Established on 12 August 1975, the Indonesian mission to Peru at the time was accredited through the Indonesian embassy in Brasilia. The Peruvian government opened its embassy in Jakarta on 1 November 1992. Considering the ineffectiveness and the need to strengthen the cooperation with Peru, the Indonesian government opened the Indonesian embassy in Lima on 20 February 2002. The flag of ASEAN was flown for the first time on 7 October 2011, in a ceremony conducted at 10 a.m. and hosted by the ambassador.

During Indonesian President Prabowo Subianto's state visit to Peru on 14 November 2024, he and Peruvian President Dina Boluarte discussed ways to expand bilateral relations. The two presidents then continued their bilateral discussion by joining their respective delegations to discuss strategic cooperation across a range of topics. They saw their respective foreign ministers sign the Visa Exemption Agreement for Holders of Diplomatic and Service or Special Passports. Ultimately, the two presidents decided to strengthen Indonesian-Peruvian collaboration. Boluarte reciprocated by visiting Indonesia in August 2025. During her visit, Prabowo gave her Indonesia's highest civilian accolade in celebration of the country's 50 years of bilateral relations with Peru. Boluarte extended an invitation to Indonesian businesspeople to invest in Peru in various fields, including technology, industry, and logistics.

==Trade and investment==
Peruvian investors were seeking opportunities in Indonesia, such as the soft drink company, Big Cola, had entered the Indonesian market and doing very well, which inspires more Peruvian investors that may follow in the future. According to the data from the Indonesian Central Statistics Agency (BPS), trade between Peru and Indonesia reaching US$213.37 million in 2011. The trade balance heavily favors Indonesia, which mainly exports rubber, wood products, sports shoes, paper, garments, motorcycle spare parts, aluminum, glass, ceramics, plastic and electronics to Peru. On the other hand, Indonesia imports fish meal, animal feed, medicines, grapes, wheat and fertilizers from Peru. In October 2013, Indonesia and Peru signed a memorandum of understanding (MoU) on agriculture cooperation.

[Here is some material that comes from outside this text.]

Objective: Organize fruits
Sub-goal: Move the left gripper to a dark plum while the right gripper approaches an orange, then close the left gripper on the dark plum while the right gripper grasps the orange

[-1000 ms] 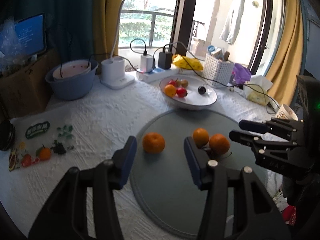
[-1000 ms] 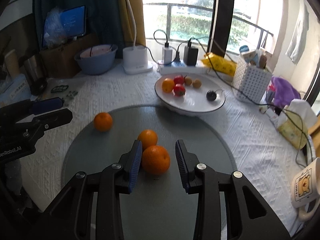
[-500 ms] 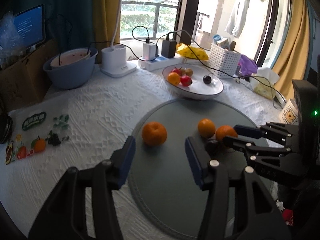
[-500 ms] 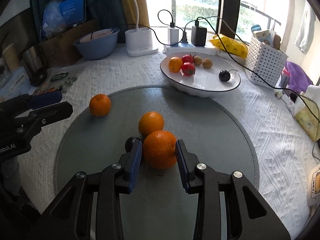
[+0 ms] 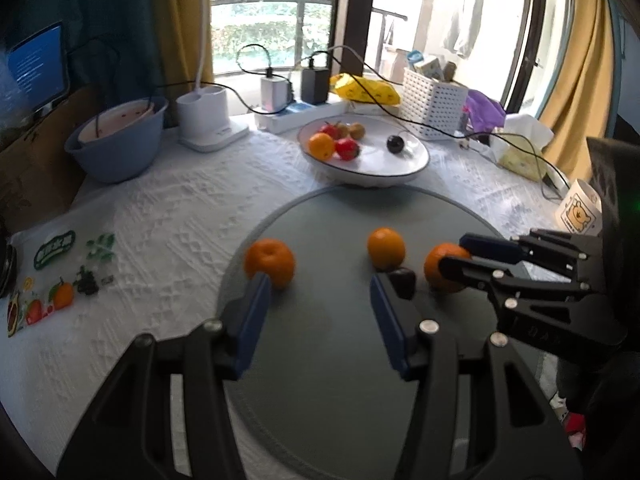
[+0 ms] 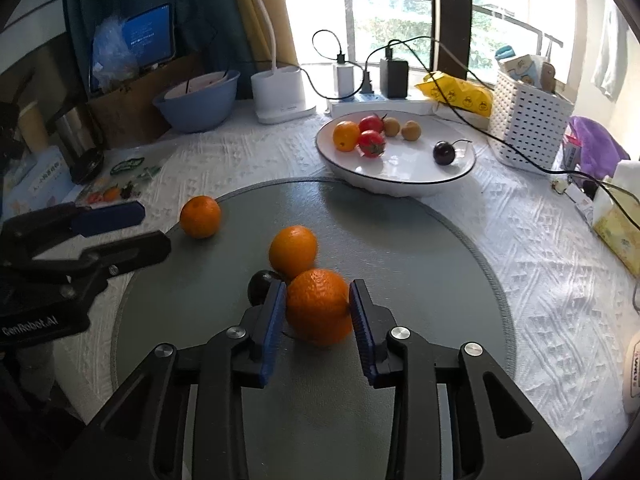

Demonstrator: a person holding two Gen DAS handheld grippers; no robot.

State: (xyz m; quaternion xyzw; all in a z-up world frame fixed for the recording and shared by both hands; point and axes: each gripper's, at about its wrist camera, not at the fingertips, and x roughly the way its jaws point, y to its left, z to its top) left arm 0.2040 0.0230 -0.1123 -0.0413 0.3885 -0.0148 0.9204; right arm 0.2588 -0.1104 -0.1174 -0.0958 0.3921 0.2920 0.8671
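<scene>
Right gripper (image 6: 318, 310) has its blue fingers (image 6: 272, 320) pinching an orange (image 6: 319, 306) from both sides, over the round grey mat (image 6: 420, 280); can't tell if the orange is lifted or resting on the mat. Second orange (image 6: 293, 251) sits on the mat just behind the pinched one, looks touching it. Small dark fruit (image 6: 262, 285) on the mat, just left of the pinched orange, against the outside of the left finger. Third orange (image 6: 200, 216) near the mat's far-left edge, well apart from the other two.

Left gripper (image 5: 318, 312) has its fingers (image 5: 250, 320) spread wide with nothing between them, low over the mat (image 5: 320, 380). Third orange (image 5: 270, 263) is just ahead of its left finger tip, not between the fingers. Right gripper also shows in the left wrist view at the mat's right side, fingers around its orange (image 5: 442, 266).

White plate (image 6: 400, 182) on the counter (image 6: 540, 280) just beyond the mat's far edge, holding an orange, two red fruits, two small brownish fruits and one dark fruit set apart. Blue bowl (image 6: 198, 106) far left behind the mat, white basket (image 6: 528, 128) right of the plate.
</scene>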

On 11 August 2025, the two nations signed a Comprehensive Economic Partnership Agreement (CEPA). Under this trade agreement, 56% of Peru's exports to Indonesia, including cocoa, blueberries, avocados, coffee, mangoes, and zinc, will be eligible for tariff-free entry. Until 86% of Peruvian items are tariff-free, the remaining products will enjoy tariff-free durations ranging from five to ten years.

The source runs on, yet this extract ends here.